* _Task requirements_
Read through the listing below and return only the lines containing "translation".

* _Data provided_
────────────────
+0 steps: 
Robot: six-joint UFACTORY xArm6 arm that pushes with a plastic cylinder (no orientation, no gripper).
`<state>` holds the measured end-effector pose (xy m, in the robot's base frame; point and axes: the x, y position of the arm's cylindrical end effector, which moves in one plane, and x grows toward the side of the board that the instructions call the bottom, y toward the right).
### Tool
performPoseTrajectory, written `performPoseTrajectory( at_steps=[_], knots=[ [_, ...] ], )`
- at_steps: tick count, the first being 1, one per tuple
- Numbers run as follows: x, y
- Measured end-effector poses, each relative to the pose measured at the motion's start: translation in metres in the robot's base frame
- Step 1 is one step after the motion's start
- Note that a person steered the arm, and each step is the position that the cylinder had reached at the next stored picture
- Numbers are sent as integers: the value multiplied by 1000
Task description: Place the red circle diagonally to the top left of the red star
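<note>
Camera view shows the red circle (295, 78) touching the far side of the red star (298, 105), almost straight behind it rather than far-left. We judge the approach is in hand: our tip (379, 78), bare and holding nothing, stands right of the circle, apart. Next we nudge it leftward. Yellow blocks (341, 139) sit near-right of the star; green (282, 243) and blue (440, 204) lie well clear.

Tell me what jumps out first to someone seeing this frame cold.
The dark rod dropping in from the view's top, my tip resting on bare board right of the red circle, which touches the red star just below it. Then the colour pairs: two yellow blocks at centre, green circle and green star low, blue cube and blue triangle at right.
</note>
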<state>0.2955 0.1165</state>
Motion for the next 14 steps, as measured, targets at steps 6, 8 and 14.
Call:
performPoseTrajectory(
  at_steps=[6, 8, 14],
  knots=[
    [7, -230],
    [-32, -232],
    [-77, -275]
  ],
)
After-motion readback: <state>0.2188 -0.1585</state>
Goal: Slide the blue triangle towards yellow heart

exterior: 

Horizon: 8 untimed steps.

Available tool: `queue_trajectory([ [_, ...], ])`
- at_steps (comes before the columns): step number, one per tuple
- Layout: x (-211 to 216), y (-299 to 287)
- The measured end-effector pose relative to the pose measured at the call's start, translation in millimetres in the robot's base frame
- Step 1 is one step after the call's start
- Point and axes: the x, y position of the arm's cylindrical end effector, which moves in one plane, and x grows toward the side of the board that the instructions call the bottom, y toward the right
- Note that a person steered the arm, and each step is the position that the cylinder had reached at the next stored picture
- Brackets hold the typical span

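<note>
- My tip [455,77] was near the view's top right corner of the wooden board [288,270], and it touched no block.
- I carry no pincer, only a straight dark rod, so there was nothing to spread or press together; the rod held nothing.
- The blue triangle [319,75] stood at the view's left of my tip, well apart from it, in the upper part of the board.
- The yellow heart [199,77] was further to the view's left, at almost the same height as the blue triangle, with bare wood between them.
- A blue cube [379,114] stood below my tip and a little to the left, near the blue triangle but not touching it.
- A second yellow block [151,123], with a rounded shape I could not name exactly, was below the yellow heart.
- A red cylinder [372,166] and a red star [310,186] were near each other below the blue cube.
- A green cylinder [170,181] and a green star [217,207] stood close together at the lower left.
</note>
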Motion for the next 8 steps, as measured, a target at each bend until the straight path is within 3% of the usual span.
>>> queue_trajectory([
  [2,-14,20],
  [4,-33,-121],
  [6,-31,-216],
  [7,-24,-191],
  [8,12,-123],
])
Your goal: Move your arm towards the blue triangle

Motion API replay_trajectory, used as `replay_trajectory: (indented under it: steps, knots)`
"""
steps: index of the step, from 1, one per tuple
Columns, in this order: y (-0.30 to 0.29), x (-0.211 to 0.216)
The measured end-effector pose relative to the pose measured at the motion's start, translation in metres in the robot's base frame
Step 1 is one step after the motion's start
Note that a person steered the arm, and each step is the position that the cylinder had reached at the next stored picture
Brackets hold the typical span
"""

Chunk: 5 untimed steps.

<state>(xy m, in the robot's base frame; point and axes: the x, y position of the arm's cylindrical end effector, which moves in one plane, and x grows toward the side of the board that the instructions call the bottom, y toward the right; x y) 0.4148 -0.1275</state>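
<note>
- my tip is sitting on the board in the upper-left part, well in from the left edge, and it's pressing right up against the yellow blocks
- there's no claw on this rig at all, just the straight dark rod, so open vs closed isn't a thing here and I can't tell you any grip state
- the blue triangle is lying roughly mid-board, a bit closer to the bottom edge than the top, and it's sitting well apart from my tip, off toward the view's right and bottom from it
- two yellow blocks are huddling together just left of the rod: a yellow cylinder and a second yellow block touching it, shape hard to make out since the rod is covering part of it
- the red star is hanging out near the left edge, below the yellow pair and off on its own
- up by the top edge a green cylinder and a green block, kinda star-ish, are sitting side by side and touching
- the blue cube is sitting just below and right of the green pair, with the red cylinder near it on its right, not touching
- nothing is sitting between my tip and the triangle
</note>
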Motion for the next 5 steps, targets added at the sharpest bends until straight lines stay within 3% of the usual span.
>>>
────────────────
* _Result of the exercise_
- Measured end-effector poses, each relative to the pose measured at the motion's start: translation in metres in the robot's base frame
- The measured end-effector pose relative to the pose measured at the call's start, translation in millimetres in the robot's base frame
The measured end-effector pose relative to the pose measured at the motion's start, translation in metres in the robot's base frame

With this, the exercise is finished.